§ **The input**:
____________________
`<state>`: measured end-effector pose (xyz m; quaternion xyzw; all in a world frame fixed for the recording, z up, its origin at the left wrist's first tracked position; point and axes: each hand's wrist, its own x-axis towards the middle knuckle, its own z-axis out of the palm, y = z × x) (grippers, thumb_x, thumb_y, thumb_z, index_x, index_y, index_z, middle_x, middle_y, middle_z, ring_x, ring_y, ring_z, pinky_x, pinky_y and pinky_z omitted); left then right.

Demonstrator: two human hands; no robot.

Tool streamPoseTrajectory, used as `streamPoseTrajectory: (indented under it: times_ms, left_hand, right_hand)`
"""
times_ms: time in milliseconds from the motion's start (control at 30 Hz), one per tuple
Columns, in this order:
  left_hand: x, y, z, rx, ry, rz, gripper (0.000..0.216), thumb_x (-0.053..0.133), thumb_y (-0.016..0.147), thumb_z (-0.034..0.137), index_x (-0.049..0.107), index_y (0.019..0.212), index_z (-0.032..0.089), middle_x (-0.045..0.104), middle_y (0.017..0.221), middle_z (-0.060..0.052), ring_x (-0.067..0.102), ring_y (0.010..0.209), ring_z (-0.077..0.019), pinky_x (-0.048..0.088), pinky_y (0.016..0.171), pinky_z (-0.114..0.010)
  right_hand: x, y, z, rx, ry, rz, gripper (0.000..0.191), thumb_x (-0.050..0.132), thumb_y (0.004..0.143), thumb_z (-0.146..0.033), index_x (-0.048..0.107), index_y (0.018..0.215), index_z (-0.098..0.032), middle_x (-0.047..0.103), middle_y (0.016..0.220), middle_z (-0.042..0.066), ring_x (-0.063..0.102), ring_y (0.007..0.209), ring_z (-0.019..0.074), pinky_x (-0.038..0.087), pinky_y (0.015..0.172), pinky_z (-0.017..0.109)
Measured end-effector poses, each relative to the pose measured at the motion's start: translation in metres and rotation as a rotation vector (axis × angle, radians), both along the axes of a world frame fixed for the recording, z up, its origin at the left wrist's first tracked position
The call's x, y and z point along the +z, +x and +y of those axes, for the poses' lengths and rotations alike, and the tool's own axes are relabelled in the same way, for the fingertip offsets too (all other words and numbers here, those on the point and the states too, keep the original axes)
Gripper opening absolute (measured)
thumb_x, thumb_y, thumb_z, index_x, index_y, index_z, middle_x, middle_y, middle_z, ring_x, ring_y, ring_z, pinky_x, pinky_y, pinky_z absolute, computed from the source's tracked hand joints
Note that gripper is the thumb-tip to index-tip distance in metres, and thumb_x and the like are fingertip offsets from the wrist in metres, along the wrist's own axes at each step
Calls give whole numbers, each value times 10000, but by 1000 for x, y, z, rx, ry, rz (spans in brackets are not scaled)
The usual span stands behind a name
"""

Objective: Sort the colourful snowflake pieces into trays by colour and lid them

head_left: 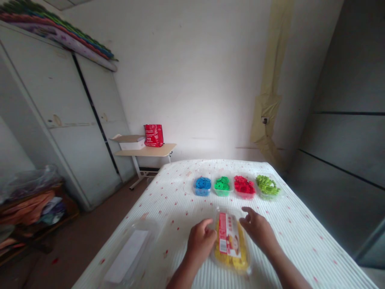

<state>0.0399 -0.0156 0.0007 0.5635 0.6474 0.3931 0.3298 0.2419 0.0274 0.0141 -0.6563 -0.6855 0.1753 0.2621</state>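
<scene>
In front of me on the table lies a clear plastic box [243,257] holding yellow pieces, with a red and white label [228,235] across its lid. At the box's left edge is my left hand [201,240], its fingers curled and its thumb against the rim. My right hand [259,228] is by the box's upper right corner, thumb and forefinger apart; whether they touch the lid I cannot tell. Farther back stand tubs of blue pieces [203,184], green pieces [222,184], red pieces [244,186] and light green pieces [267,186] in a row.
A clear plastic lid [148,225] with a white label [128,257] lies at the table's left. The table wears a white ribbed cover [180,188] with red specks. Beyond it, a small desk [159,150] bears a red bag [153,135] and a white box [132,143].
</scene>
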Motion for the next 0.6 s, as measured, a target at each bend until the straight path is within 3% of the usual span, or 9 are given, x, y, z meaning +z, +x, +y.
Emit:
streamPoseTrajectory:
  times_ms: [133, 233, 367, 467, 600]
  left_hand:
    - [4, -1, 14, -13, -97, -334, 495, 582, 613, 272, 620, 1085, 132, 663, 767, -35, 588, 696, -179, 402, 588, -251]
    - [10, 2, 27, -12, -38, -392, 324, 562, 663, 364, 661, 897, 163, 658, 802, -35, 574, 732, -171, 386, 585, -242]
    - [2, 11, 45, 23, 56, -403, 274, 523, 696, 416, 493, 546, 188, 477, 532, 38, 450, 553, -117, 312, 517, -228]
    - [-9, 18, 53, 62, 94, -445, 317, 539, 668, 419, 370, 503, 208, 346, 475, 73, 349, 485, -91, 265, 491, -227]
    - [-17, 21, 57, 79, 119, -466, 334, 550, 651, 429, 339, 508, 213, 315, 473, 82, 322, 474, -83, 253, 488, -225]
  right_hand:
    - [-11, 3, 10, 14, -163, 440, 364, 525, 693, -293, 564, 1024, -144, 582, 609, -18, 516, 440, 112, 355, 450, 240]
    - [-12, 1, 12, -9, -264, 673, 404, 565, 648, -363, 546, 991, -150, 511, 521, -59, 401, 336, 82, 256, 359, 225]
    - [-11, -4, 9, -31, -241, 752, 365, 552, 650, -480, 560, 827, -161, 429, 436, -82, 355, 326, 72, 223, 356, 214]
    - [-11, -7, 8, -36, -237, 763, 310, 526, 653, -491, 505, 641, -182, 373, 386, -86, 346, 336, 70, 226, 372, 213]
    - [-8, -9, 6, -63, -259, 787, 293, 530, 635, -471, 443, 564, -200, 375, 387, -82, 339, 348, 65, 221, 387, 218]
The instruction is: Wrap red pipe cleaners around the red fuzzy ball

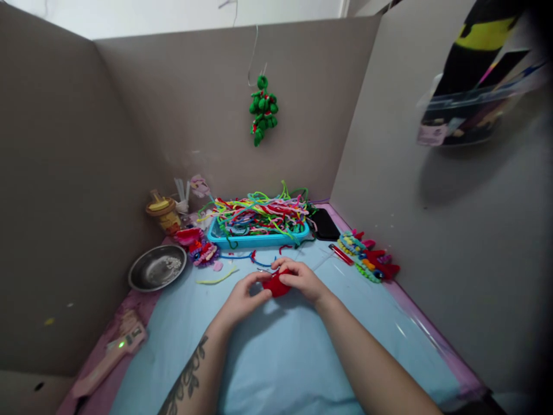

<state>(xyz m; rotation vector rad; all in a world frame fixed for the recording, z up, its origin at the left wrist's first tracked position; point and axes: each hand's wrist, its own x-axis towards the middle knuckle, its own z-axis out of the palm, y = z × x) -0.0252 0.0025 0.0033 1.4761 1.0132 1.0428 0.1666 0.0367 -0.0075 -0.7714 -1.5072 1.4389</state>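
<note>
Near the middle of the table, both my hands hold a small bright red piece [277,285], soft-looking and rounded; its exact kind cannot be made out. My left hand [249,293] pinches its left side between thumb and fingers. On its right side, the fingers of my right hand [300,278] are closed and cover part of it. A thin dark metallic thing [264,271] shows by my left fingertips, too small to name. Just beyond my hands lie a blue pipe cleaner [235,257] and, to the left, a yellow pipe cleaner [218,278].
Behind stands a blue tray [259,238] heaped with colourful pipe cleaners. A metal bowl [158,268] and pink glue gun [114,354] are left. At right lie a phone [325,225], red cutter [341,255] and colourful fuzzy pieces [367,257]. Grey partitions [207,115] enclose the table.
</note>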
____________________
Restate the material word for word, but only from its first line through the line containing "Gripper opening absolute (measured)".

§ **Output for this task**:
`<state>`: measured end-effector pose (xyz m; quaternion xyzw; all in a world frame fixed for the recording, z up, its origin at the left wrist's first tracked position; point and axes: each hand's wrist, its own x-axis towards the middle knuckle, its own z-axis out of the palm, y = z × x) (grippers, thumb_x, thumb_y, thumb_z, index_x, index_y, index_z, middle_x, middle_y, middle_z, ring_x, ring_y, ring_z, pinky_x, pinky_y and pinky_z omitted); left then right.

Demonstrator: two human hands; no robot.

Tool streamPoseTrajectory, used as `streamPoseTrajectory: (indented under it: times_ms, left_hand, right_hand)`
"""
times_ms: time in milliseconds from the motion's start (control at 30 Hz), one per tuple
Columns, in this order:
  left_hand: x, y, z, rx, ry, rz, gripper (0.000..0.216), thumb_x (-0.053..0.133), thumb_y (-0.016..0.147), thumb_z (-0.034..0.137), index_x (-0.049..0.107), index_y (0.019..0.212), index_z (-0.032..0.089), middle_x (-0.045..0.104), middle_y (0.017..0.221), middle_z (-0.060..0.052), ring_x (-0.067..0.102), ring_y (0.010..0.209), ring_z (-0.077..0.019), pinky_x (-0.048..0.088), pinky_y (0.016..0.171), pinky_z (-0.114..0.010)
  right_hand: x, y, z, rx, ry, rz, gripper (0.000..0.191), thumb_x (-0.050..0.132), thumb_y (0.004..0.143), thumb_z (-0.146..0.033), index_x (-0.048..0.107), index_y (0.018..0.215), index_z (-0.098..0.032), middle_x (-0.047..0.103), middle_y (0.016..0.220), middle_z (-0.042..0.066), ring_x (-0.063..0.102), ring_y (0.007..0.209), ring_z (-0.019..0.074), pinky_x (-0.038..0.087), pinky_y (0.015..0.172), pinky_z (-0.017..0.109)
Measured end-effector poses, each relative to the pose measured at the motion's start: translation in metres and rotation as a rotation vector (axis × angle, radians), both along the axes of a world frame fixed for the recording, z up, its origin at the left wrist's first tracked position
The call's x, y and z point along the +z, +x and +y of those axes, for the poses' lengths and rotations alike, and the tool's own axes are relabelled in the same way, for the fingertip offsets too (all other words and numbers here, those on the point and the states too, keep the original axes)
Gripper opening absolute (measured)

Nothing remains to be written for this exercise.